### WORK INSTRUCTIONS
Report every line of the listing below in which the string "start" occurs.

### RECORDED DATA
——————————
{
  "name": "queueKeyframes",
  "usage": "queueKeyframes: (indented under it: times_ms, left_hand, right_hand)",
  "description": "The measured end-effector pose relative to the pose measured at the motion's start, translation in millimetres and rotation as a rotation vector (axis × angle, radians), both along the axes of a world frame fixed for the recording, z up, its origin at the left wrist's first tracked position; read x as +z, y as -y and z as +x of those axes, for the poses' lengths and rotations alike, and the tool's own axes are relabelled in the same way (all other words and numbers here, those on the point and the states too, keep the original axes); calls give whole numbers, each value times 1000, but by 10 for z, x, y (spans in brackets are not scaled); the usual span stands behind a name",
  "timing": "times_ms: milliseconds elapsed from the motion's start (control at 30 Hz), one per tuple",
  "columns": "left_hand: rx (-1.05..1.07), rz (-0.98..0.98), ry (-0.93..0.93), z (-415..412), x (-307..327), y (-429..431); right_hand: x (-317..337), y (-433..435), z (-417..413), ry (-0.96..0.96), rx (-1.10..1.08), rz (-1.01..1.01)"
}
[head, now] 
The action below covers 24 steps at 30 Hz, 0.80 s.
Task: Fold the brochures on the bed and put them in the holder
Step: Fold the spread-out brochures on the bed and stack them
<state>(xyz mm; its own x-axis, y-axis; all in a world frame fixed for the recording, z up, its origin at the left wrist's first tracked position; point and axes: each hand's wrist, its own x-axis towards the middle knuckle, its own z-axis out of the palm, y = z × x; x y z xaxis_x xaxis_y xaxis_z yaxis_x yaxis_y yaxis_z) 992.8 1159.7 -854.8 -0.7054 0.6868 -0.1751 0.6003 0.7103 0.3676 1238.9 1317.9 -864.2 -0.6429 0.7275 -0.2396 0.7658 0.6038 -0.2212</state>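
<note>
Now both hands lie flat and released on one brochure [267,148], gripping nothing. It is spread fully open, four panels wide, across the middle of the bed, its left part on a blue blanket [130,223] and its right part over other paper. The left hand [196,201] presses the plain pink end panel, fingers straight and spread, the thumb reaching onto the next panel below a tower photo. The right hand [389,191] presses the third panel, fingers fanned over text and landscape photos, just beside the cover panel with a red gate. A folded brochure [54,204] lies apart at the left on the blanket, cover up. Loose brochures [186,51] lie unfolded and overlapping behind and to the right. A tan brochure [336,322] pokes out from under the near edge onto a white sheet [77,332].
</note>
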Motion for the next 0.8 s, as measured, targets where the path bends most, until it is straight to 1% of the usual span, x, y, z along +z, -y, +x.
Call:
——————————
### FINISHED EXERCISE
  "description": "The measured end-effector pose relative to the pose measured at the motion's start, translation in millimetres and rotation as a rotation vector (axis × angle, radians), both along the axes of a world frame fixed for the recording, z up, its origin at the left wrist's first tracked position; read x as +z, y as -y and z as +x of those axes, for the poses' lengths and rotations alike, and the tool's own axes are relabelled in the same way (all other words and numbers here, those on the point and the states too, keep the original axes); calls give whole numbers, each value times 1000, but by 10 for z, x, y (spans in brackets are not scaled); the usual span stands behind a name",
  "timing": "times_ms: milliseconds elapsed from the motion's start (control at 30 Hz), one per tuple",

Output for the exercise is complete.